Cocaine blocks the dopamine re-uptake transporter in the presynaptic terminal of the dopaminergic neurons in the substantia nigra of the brain. This increases the amount of dopamine in the synaptic cleft and produces the euphoric effects experienced by cocaine users.

THE SYNAPSE

Important targets for drugs are found in the synapse - Figure 10. Synapses are found where neurons meet and are central to information transfer in the body.

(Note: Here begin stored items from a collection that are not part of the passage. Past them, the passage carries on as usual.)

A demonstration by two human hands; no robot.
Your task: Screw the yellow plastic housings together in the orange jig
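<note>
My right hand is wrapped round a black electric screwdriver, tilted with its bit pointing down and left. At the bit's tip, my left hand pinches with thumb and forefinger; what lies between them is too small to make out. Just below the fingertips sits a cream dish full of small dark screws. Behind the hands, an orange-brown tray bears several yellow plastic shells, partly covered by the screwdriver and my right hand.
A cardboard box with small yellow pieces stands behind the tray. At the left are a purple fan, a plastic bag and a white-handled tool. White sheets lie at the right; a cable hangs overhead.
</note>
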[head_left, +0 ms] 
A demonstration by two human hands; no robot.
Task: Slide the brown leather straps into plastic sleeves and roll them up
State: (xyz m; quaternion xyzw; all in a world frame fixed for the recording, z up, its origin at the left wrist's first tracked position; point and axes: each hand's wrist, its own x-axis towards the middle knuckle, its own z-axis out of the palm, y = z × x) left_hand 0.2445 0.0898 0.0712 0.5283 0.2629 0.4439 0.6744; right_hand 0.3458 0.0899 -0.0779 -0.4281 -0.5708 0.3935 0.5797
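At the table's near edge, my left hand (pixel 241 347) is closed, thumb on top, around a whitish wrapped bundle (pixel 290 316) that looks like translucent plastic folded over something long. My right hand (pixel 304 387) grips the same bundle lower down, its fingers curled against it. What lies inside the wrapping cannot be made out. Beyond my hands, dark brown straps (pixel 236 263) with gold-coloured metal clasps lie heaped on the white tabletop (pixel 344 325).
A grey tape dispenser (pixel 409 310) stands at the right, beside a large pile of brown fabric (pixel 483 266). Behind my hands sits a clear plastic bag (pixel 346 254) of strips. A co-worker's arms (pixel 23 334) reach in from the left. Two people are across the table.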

Figure 10. Messages are transmitted between neurons via synapses

Information is relayed between a neuron terminal and a post-synaptic cell by the release of neurotransmitters. These chemicals diffuse across the synaptic cleft and bind to receptors on the post-synaptic membrane. This results in ion channels, associated with the receptors, opening and allowing ions to diffuse in or out of the cell. This either stimulates or inhibits the post-synaptic cell. The neurotransmitter in the cleft dissociates from the receptor and is removed either by enzymes or recycled via re-uptake transporters (carrier proteins).

Recalling the protein targets for drugs mentioned earlier, it can be seen from Figure 11 that the synapse contains all four targets; ion channels, enzymes, receptors and carrier proteins. This is why synapses are such an important target for drugs such as atrovent, neostigmine, prozac, propranolol and amitriptyline.